• [TASK]
Write out, word for word, the first line of the data below and every line after it through the one containing "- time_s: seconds".

• [MATERIAL TO PROCESS]
★ ★ ★ ★ ★ ★ ★

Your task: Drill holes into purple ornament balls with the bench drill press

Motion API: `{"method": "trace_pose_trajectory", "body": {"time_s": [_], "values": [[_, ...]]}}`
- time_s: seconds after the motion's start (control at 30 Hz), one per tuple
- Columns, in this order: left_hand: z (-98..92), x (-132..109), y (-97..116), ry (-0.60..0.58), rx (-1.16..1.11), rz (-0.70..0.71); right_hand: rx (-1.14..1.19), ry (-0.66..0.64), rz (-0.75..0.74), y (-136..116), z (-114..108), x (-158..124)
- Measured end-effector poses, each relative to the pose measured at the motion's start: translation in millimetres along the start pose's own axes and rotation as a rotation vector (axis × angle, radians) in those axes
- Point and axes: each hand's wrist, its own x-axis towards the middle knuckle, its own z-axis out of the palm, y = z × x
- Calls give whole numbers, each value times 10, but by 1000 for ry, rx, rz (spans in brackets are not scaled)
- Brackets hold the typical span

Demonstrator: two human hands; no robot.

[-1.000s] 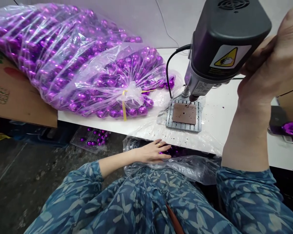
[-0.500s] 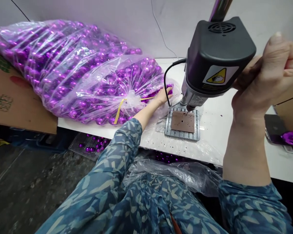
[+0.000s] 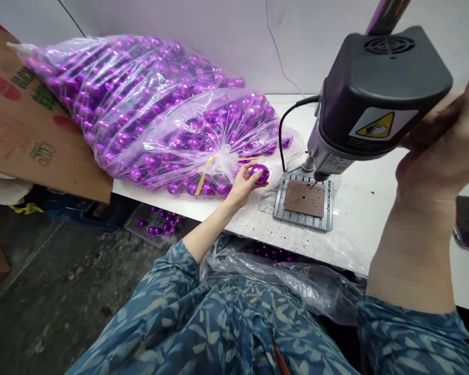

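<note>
A shiny purple faceted ball [image 3: 260, 174] is pinched between the thumb and fingers of my left hand [image 3: 241, 186], in front of the knotted bag. Just right of it stands a small bench drill press [image 3: 398, 78], its bit above a brown board [image 3: 303, 204] with a hole in it. The board lies on the slotted metal base [image 3: 282, 214], dotted with dark crumbs. At the right edge my right hand [image 3: 453, 138] is closed beside the drill's housing. The housing and the frame edge hide what its fingers are wrapped round.
A large clear bag [image 3: 160, 109] of purple balls fills the table's left and back. A cardboard box [image 3: 62, 156] leans at far left. Below, a clear tray [image 3: 131, 224] holds more balls. A black cord [image 3: 282, 130] loops beside the drill. Plastic film [image 3: 297, 281] covers my lap.
My left hand has come back toward me from beside the bag, with the purple ball now clearly showing in its fingers. The view has swung left, and my right hand sits nearer the right edge.
</note>
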Motion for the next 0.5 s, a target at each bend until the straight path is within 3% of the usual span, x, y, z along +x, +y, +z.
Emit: {"method": "trace_pose_trajectory", "body": {"time_s": [0.1,0.17,0.3,0.5], "values": [[-71,-326,-46,-115,-241,-233,-18,3,1,25,-1,-1],[-42,-427,-91,-201,-287,-278,-18,6,8,26,8,1],[154,-434,-243,-277,-223,-208,11,-49,-44,-12,41,10],[515,-185,-499,-277,12,-8,17,-70,-46,-23,41,7]]}}
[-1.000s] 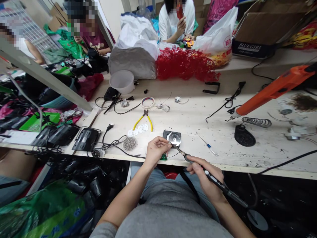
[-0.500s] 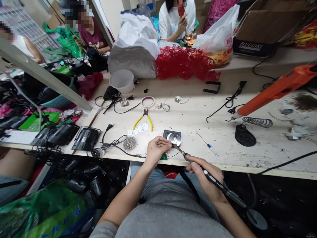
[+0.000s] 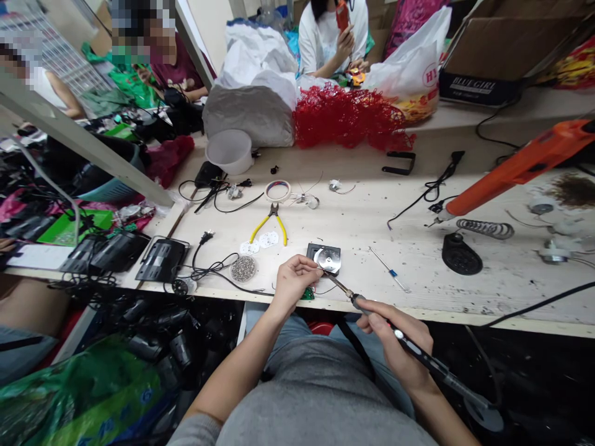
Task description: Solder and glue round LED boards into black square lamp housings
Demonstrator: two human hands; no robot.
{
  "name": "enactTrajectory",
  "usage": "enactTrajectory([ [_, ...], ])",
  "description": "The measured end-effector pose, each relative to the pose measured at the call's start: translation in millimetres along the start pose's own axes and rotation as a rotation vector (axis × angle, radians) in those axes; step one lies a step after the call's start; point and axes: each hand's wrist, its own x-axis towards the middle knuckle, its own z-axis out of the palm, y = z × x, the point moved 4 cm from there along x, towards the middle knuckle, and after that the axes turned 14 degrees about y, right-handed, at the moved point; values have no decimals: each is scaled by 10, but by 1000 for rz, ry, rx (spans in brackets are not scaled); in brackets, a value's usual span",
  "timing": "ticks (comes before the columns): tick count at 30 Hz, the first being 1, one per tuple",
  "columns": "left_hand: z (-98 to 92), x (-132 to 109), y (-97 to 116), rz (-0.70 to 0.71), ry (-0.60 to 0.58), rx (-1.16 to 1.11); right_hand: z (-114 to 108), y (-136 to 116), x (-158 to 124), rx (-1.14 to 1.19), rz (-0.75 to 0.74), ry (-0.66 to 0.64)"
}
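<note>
1. Small black square module with a shiny round metal disc (image 3: 326, 258), flat on the pale wooden bench (image 3: 418, 260) near its front edge, just ahead of the torso.
2. Left hand (image 3: 292, 282) closed on the module's left edge, fingertips pinching at the disc, probably to steady it.
3. Right hand (image 3: 395, 344) wrapped pen-style around a slim black soldering iron (image 3: 409, 347), tip slanted up-left to the disc's lower edge; contact not clear.
4. Green circuit board scrap (image 3: 307, 295) under the left hand at the bench edge.
5. Nearby: small blue-handled screwdriver (image 3: 388, 269) right, round dish of tiny metal bits (image 3: 243, 268) left, yellow-handled pliers (image 3: 271, 222) behind.
</note>
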Motion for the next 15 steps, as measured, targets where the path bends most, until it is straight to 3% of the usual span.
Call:
enactTrajectory([
  [6, 12, 2, 3, 13, 8, 2, -141, 1, -50, 35, -33, 21],
  [15, 41, -40, 75, -2, 19, -13, -160, 40, -59, 30, 11, 70],
])
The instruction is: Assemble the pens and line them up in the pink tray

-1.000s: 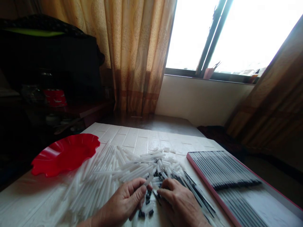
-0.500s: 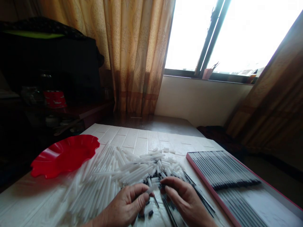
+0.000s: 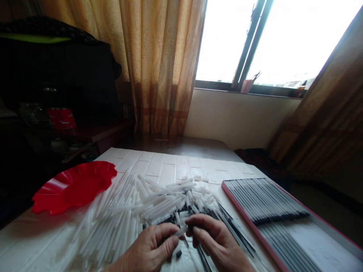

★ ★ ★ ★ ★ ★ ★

• [WRITTEN ANSWER]
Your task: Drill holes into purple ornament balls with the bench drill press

Motion API: `{"method": "trace_pose_trajectory", "body": {"time_s": [_], "values": [[_, ...]]}}`
- time_s: seconds after the motion's start (control at 30 Hz), one per tuple

The exercise has been answered completely.